Like most CVs, a managerial CV should contain the following:
Tips to take note of when writing a managerial CV
Organize your career and academic details in chronological order:
The main purpose of a good managerial CV is to help you put one leg in through the hypothetical employment door and you can only do this by catching the attention of the recruiter from the onset. Like you would see in our management CV examples, your work experience, and educational background should be made to follow the chronological order. This means that you should start from your most recent job or academic qualification to the least recent one. The recruiter wants to see that in recent times, you have either acquired the skills needed to occupy the position or you have gained the necessary academic qualification to do such.
Like we have done in our management CV examples, you should state clearly each job title, your duty at the previous job, the duration you worked there for and the name and location of the company you have worked for previously. As for your academic qualifications, you should also state any course or training you have undergone that would be relevant to the managerial position you are applying for.
Be concise and straightforward:
A CV is not a storybook. You should endeavour to always go straight to the point; no fluff. Only add the relevant information- i.e. ones that would be of benefit to you in the position you are applying for presently. As someone applying for the position of a manager, you don’t have to add your bartending work experience to your CV. Everything you include in the CV must be aimed at getting you close to the door and not vice-versa.

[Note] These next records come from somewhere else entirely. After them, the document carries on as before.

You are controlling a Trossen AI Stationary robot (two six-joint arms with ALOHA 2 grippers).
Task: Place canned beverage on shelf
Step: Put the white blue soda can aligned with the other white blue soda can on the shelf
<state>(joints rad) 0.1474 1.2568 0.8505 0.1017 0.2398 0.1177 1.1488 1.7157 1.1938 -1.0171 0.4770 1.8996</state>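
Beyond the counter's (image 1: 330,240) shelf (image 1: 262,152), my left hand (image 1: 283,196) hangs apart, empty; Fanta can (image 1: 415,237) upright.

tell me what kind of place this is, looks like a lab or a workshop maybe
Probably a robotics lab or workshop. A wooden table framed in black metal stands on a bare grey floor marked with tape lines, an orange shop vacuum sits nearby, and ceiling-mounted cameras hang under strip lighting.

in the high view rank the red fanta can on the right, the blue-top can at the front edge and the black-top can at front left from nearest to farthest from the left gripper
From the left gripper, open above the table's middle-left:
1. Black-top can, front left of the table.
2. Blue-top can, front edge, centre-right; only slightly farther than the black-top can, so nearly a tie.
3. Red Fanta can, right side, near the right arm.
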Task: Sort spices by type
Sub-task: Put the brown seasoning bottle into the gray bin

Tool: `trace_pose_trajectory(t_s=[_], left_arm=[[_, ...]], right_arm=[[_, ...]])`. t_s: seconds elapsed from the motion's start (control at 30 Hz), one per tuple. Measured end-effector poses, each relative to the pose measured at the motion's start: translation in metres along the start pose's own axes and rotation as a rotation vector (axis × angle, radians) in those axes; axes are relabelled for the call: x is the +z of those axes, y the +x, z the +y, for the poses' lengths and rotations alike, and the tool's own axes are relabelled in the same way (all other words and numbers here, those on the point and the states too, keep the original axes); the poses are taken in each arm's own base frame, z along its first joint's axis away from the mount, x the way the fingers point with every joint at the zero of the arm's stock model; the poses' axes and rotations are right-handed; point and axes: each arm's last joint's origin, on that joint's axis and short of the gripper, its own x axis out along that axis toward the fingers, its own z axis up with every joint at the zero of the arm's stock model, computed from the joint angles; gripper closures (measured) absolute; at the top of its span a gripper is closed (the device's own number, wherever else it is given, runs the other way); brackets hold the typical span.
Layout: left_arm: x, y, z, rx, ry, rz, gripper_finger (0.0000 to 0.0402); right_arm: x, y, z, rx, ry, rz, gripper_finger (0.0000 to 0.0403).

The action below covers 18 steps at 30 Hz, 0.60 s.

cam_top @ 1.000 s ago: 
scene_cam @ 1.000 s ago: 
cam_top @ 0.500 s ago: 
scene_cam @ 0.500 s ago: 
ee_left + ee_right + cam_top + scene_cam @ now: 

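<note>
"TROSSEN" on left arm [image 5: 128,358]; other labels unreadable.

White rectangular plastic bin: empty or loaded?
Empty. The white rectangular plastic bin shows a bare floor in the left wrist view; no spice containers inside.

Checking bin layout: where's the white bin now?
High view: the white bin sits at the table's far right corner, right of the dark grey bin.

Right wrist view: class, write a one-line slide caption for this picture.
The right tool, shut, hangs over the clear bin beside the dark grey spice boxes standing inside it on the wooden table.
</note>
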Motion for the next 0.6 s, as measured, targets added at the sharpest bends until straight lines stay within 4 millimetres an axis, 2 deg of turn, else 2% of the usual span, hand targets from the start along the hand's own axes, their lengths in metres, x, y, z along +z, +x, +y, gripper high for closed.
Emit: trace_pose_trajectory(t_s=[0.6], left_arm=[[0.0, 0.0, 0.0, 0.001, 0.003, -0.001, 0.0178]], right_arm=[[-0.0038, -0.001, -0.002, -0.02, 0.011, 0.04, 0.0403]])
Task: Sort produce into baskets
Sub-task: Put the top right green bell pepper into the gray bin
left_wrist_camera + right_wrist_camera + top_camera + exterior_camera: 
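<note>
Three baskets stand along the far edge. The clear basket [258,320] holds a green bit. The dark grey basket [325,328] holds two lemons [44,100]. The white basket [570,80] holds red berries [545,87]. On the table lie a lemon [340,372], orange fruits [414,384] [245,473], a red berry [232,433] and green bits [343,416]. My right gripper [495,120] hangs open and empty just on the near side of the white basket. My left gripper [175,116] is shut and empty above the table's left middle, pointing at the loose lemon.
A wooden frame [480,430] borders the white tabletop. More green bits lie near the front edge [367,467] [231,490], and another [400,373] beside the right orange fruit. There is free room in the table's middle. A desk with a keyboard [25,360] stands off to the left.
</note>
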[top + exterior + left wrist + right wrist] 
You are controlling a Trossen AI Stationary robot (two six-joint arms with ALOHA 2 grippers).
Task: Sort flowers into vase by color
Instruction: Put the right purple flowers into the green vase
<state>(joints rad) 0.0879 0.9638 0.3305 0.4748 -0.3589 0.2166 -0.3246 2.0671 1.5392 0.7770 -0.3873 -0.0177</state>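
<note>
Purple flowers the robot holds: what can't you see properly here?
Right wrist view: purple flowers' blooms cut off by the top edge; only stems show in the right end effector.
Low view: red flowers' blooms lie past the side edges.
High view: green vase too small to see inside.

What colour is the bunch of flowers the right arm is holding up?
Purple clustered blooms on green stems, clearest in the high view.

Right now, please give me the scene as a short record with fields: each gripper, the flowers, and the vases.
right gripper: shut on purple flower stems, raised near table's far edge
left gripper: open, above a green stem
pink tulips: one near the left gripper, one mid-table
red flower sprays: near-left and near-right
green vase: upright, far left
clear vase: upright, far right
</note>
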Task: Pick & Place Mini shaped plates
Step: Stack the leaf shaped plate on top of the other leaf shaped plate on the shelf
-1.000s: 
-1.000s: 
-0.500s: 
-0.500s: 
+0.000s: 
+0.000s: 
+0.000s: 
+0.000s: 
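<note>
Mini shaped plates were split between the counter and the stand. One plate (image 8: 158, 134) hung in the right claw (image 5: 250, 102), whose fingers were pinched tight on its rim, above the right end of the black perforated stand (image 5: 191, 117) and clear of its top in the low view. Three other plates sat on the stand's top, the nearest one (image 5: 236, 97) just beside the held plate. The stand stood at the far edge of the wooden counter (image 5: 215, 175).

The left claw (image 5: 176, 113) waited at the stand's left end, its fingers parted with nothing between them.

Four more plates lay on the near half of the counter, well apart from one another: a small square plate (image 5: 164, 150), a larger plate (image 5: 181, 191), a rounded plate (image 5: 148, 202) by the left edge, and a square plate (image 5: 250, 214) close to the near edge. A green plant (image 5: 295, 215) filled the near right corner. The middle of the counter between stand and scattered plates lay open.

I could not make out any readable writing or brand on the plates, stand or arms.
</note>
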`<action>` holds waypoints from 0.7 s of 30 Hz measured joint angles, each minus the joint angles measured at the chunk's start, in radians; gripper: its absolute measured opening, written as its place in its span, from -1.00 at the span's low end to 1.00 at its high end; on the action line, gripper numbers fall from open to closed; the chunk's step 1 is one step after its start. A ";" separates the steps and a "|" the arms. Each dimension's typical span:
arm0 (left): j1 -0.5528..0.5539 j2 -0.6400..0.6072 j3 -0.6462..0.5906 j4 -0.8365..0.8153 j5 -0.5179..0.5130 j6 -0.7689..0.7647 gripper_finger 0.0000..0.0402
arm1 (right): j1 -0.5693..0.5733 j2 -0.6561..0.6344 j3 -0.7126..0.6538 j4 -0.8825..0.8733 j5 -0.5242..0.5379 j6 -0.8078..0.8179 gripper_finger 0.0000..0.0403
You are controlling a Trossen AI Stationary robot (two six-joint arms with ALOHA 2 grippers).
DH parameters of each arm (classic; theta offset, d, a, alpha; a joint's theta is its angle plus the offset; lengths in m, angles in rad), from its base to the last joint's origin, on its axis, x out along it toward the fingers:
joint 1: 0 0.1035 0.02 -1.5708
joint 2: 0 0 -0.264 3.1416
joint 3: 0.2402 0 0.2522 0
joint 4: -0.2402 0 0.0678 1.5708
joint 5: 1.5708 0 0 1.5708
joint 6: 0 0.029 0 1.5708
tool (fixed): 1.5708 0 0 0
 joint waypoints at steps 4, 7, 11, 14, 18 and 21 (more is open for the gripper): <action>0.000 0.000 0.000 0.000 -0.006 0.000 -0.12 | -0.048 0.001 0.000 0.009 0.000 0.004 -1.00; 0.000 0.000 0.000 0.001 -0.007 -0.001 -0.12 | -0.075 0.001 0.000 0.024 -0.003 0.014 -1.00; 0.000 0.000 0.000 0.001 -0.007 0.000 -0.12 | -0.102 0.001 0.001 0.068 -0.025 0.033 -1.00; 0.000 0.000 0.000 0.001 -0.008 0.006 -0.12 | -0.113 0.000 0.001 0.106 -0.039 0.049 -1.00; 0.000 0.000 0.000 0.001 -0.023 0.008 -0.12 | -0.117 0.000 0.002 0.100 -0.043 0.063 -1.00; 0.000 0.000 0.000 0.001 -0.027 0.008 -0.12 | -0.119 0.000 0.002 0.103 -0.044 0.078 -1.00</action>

Start with your personal details (your name, telephone number, email address, current home address) and then continue with a solid personal statement. The personal statement is majorly used to sell yourself as a viable candidate to the recruiter so add all the skills you deem fit to be necessary for performing well at the job. To have an idea of what a solid personal statement should look like, you can check through or management CV examples.
Follow the personal statement with your work experiences listed in chronological order.
Do not neglect the educational qualification section in your CV
Apart from having the needed set of skills for the job, a recruiter also wants to know that you’re equally academically qualified for it. Your qualifications should also be listed in chronological order and it should be written to include formal degrees, important certifications garnered so far and if any, professional courses you have taken. Having a solid educational background is also one of the things that can make you stand out. Don’t pass up on the opportunity to “sell” yourself properly.
Keep in tune with the trends
This is necessary, especially if you are new to the employment scene. Your CV should always be current. This is why you need to carry out proper research before writing one. Our broad list of management CV examples would give you an idea of how a CV should look like and this should be more than enough to get you started.
Always show your soft skills
Soft skills are personalized skills that aren’t all that visible. A potential employer would want to know that you are capable of working with a team, being a leader when it is needed, that you are responsible and accountable. In as much as these skills cannot be witnessed firsthand (at least before the interview stage), to the best of your ability, try to find a way to convey them to your recruiter. You can discuss leading a successful managerial project at your former job, what it entailed and how you made it work. Our management CV examples can give you an idea of how to go about this.
Make sure you do the little things- like proofread your CV before sending it and making sure to stay abreast of what the trends are currently. If you need any help, you can avail yourself to our management CV examples. They would be the perfect guide for you.